Outra cobrança indevida é a de juros sobre juros nos contratos feitos pelo Sistema Financeiro da Habitação (SFH). O procedimento é ilegal, como reconhecem o Superior Tribunal de Justiça (STJ) e o Superior Tribunal Federal (STF). Mas a realidade, para o mutuário, é bem diferente: as parcelas aumentam e o comprador fica refém das instituições financeiras por não conseguir pagar, sem saber dos juros excessivos acrescidos nas suas prestações. Com base em jurisprudência, o mutuário deve requisitar na esfera judiciária a restituição dos encargos financeiros, mesmo aqueles que já quitaram o pagamento do imóvel. Mais um abuso é a arrecadação da chamada “taxa de interveniência”, que as construtoras impõem, na hipótese de o mutuário não optar pela financeira parceira dela. A sua imposição é considerada como venda casada e órgãos de defesa do consumidor, como o Procon, a condenam. O valor pode chegar a R$3 mil ou, em alguns casos, a 2% do financiamento. O prejudicado poderá exigir no poder judiciário o dobro do valor pago, para isso é importante guardar todos os comprovantes.

O atraso na entrega do imóvel e problemas na sua estrutura são uma das situações que vêm gerando muitas reclamações. Cuidados como verificar a idoneidade da incorporadora, a qualidade dos outros empreendimentos da respectiva construtora e conversar com seus moradores é umas das formas de evitar as dores de cabeça. Depois, é preciso certificar se existem vazamentos, entupimentos, rachaduras ou problemas nas instalações elétricas e hidráulicas. Essa precaução é imprescindível antes de fechar o contrato. Em ambos os casos, se não houver acordo com o responsável pela obra, a vítima deve pleitear judicialmente o pagamento de indenização por danos materiais e morais, além do lucro que deixou ganhar. Cabe também, a opção do pedido de cancelamento do negócio firmado com a devolução integral da quantia já paga, devidamente atualizadas e acrescidas de juros. A comissão do corretor é outra artimanha que as construtoras utilizam para prejudicar o mutuário.

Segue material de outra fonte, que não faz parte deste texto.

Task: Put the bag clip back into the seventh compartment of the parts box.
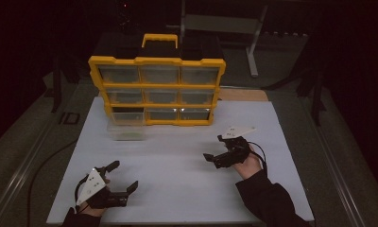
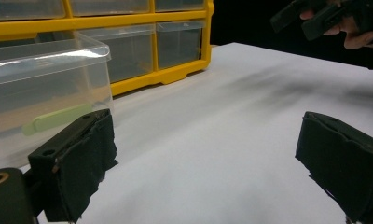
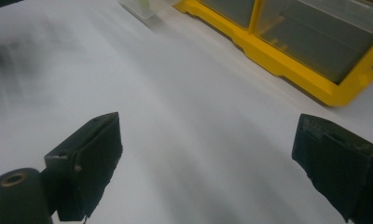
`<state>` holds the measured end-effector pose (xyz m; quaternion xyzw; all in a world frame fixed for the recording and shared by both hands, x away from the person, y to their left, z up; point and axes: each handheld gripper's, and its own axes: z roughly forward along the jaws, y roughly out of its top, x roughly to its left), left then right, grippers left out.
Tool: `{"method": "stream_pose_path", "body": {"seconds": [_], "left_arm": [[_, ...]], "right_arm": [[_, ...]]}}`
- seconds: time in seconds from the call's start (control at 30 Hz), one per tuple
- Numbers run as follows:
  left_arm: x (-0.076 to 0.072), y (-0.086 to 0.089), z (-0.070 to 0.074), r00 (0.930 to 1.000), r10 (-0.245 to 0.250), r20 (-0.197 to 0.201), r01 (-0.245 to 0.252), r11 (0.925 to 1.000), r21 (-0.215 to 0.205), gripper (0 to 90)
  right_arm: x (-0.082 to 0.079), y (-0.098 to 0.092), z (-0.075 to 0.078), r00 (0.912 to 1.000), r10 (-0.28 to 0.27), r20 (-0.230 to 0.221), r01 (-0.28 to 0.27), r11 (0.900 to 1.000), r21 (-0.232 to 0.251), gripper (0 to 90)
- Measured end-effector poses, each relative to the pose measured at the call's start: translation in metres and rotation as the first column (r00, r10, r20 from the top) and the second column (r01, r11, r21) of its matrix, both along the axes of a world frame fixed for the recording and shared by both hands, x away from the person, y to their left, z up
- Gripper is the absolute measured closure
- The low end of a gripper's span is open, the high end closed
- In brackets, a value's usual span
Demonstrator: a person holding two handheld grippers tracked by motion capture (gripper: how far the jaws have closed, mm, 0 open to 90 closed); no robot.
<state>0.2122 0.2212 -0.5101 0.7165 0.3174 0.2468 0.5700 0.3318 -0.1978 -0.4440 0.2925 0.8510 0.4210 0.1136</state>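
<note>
Both grippers are over the white table, nothing held in either.

Left gripper: my fingers are spread wide, empty. It sits well in front of the cabinet, toward my side of the table. In the left gripper view the two padded fingers stand far apart with bare table between them.

Right gripper: fingers also wide apart, empty. It hangs in front of the cabinet's right end, nearer to it than the left gripper is. The right gripper view shows one finger at each side with only table between.

Drawer: clear plastic, pulled out of the cabinet and resting on the table just in front of the cabinet's lower left slot, which shows dark. A pale green piece lies inside the drawer. The drawer is the thing nearest my left gripper, but apart from it; no contact.

Cabinet: yellow frame, three rows of clear drawers, standing upright at the far edge of the table.
</note>
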Motion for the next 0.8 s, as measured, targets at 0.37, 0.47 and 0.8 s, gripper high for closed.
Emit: {"method": "stream_pose_path", "body": {"seconds": [0.37, 0.47, 0.8], "left_arm": [[0.000, 0.000, 0.000, 1.0000, 0.000, 0.000, 0.000, 1.0000, 0.000, 4.7], [0.000, 0.000, 0.000, 1.0000, 0.000, 0.000, 0.000, 1.0000, -0.001, 4.7], [0.000, 0.000, 0.000, 1.0000, -0.002, 0.002, 0.002, 1.0000, 0.000, 4.7]], "right_arm": [[-0.025, -0.020, -0.012, 0.9984, -0.041, 0.040, 0.041, 0.999, 0.014, 8.3], [-0.031, -0.026, -0.014, 0.9965, -0.055, 0.063, 0.053, 0.998, 0.033, 8.3], [-0.046, -0.045, -0.023, 0.9930, -0.099, 0.064, 0.096, 0.994, 0.047, 8.3]]}}
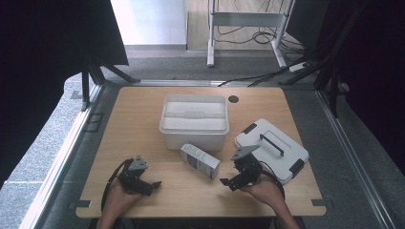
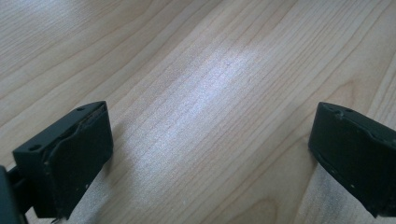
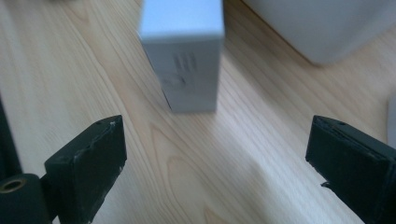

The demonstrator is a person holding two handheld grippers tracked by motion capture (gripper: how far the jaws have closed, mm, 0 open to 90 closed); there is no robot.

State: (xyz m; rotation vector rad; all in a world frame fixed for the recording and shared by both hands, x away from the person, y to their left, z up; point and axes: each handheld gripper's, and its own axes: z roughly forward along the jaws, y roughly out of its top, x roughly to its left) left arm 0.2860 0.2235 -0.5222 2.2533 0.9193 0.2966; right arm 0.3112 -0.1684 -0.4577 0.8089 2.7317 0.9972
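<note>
The carton [image 1: 200, 161] lies on the table [image 1: 143, 124] just in front of the open bin [image 1: 194, 119], lid [image 1: 272, 149] set aside. Both grippers, right [image 3: 215, 154] and left [image 2: 210, 154], are spread wide and empty. The carton's narrow sides should probably be straddled squarely before the right jaws are closed.

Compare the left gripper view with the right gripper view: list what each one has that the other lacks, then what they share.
Left gripper view alone: bare wooden table with a pale glare patch between the left gripper and its spread fingers.

Right gripper view alone: a small white carton lying ahead of the right gripper, and a corner of the white bin at upper right.

Shared: two black fingers set wide apart with nothing between them, above the same light wood grain.
</note>
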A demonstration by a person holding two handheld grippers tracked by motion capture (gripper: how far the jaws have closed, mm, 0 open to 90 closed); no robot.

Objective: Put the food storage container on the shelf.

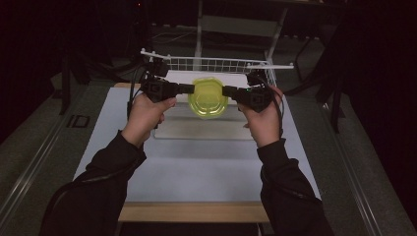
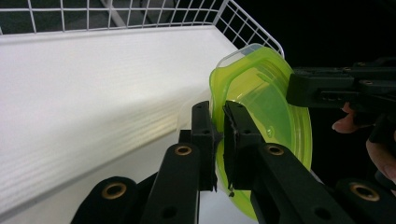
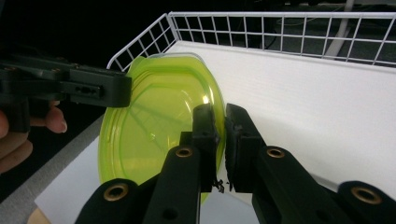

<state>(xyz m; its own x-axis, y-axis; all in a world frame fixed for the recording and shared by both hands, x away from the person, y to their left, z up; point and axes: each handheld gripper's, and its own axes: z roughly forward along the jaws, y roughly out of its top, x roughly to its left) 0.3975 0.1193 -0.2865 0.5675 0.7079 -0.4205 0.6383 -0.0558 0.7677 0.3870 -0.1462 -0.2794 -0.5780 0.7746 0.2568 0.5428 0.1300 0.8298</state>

As incorporadoras contratam uma imobiliária para fazer a intermediação com o comprador e, para livrarem-se de pagar a comissão de 6% a 8%, na venda de imóveis residenciais – determinada pelo Creci – Conselho Regional de Corretores de Imóveis – obrigam o agente comercial a passar o recibo em nome dele ou até mesmo emitir nota fiscal pela imobiliária. Com isso, no momento de fechar o contrato, o adquirente do imóvel paga sem saber da sua ilegalidade ou muitas das vezes é coagido a aceitá-la. O procedimento é ilícito e a devolução deve acontecer de uma só vez em até 10 dias, corrigida com os encargos devidos. Quanto mais atraso no pagamento, é acrescida multa de 10% até chegar a penhorar bens da imobiliária ou da construtora. Atenção é primordial para que o mutuário fuja das armadilhas e da propaganda enganosa de bancos, incorporadoras e imobiliárias. Guarde todos os comprovantes que possam lhe auxiliar na hora de procurar os órgãos de defesa do consumidor e até mesmo a Justiça, seja para tirar dúvidas ou denunciar abusos. Tomando esses cuidados, o principal investimento da família será tranquilo.
Marco Aurélio Luz
Presidente da Associação dos Mutuários de São Paulo e Adjacências – AMSPA.